Als Heilsbringer angepriesen, enttäuschte Lewis Holtby in seiner ersten Saison beim Hamburger SV. In diesem Jahr ist alles anders. Auch weil der HSV wieder zu einer Mannschaft geformt wurde.
Auffällig wurde er oft nur, wenn Videos von den Fans auftauchten wie Holtby am Zaun stand, an seinem Trikot zerrte und wütete: „Ich reiß mir den Arsch auf, aber ich bin auch nur ein Mensch.“ Mangelndes Engagement, den unbedingten Erfolgswillen, konnte man ihm nie vorwerfen.
In diesem Jahr ist Holtby der „Dauerbrenner“ wie es in den Boulevard-Medien so schön heißt, wenn gesagt werden soll, dass ein Spieler noch kein Pflichtspiel seines Vereins verpasst hat. Auch, weil Trainer Bruno Labbadia seinen Spieler etwas defensiver aufstellte. Nicht mehr allein im offensiven Mittelfeld, aber auch nicht als Abräumer vor der Abwehr. Als Achter. Holtby gefällt das.
Endstation Klassenerhalt
„Auf der Acht fühle ich mich schon am wohlsten. Dort kann ich pressen, den Gegner immer wieder nerven und habe das gesamte Spielfeld vor mir.“ Zuletzt sah man das in der ersten Halbzeit des Nordderbys, als Holtby seinen Gegenspieler Clemens Fritz band, im Spielaufbau immer wieder unter Druck setze und zu Fehlpässen zwang und dabei zugleich die Räume für konterstarke Spieler wie Nicolai Müller öffnete.
2:1 lautete gegen Bremen das Ergebnis, drei wichtige Punkte im Abstiegskampf, der an diesem Wochenende gegen den VfL Wolfsburg mit dem Klassenerhalt beendet werden könnte.
Eine beispielhafte Entwicklung
Auf der Acht kann der Deutsch-Brite seine größte Stärke, die Ausgewogenheit zwischen defensiver Stärke und offensiver Spielfreude bestens ausbreiten. Mit drei Tackles pro Spiel führt Holtby nicht nur die vereinsinterne Rangliste an, sondern belegt hinter Julian Baumgartlinger (Mainz) und Marc Stendera (Frankfurt) auch den dritten Rang aller Bundesligaspieler in dieser Statistik. Zeitgleich sind 1,2 erfolgreiche Dribblings pro Spiel auch ein offensiver Spitzenwert in Hamburg. Allein beim Toreschießen hapert es. Weil Holtby in aussichtsreicher Position den besserpostierten Mitspieler finden will. Bestes Beispiel? Als er im Heimspiel gegen Gladbach allein auf Torhüter Yann Sommer zulief und im letzten Moment querlegte. Sein Pass fand: nichts.
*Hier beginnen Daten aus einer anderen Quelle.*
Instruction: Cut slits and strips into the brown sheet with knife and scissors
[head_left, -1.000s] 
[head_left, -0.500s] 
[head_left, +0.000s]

Dennoch meint Trainer Bruno Labbadia: „Lewis ist ein gutes Beispiel dafür, welche Entwicklung ein Spieler nehmen kann, wenn das Team erst funktioniert.“ Vielleicht ist das die Erklärung der starken Saison seines Schützlings: Der Führungsspieler reißt sich immer noch den Arsch auf, in diesem Jahr zieht die Mannschaft mit.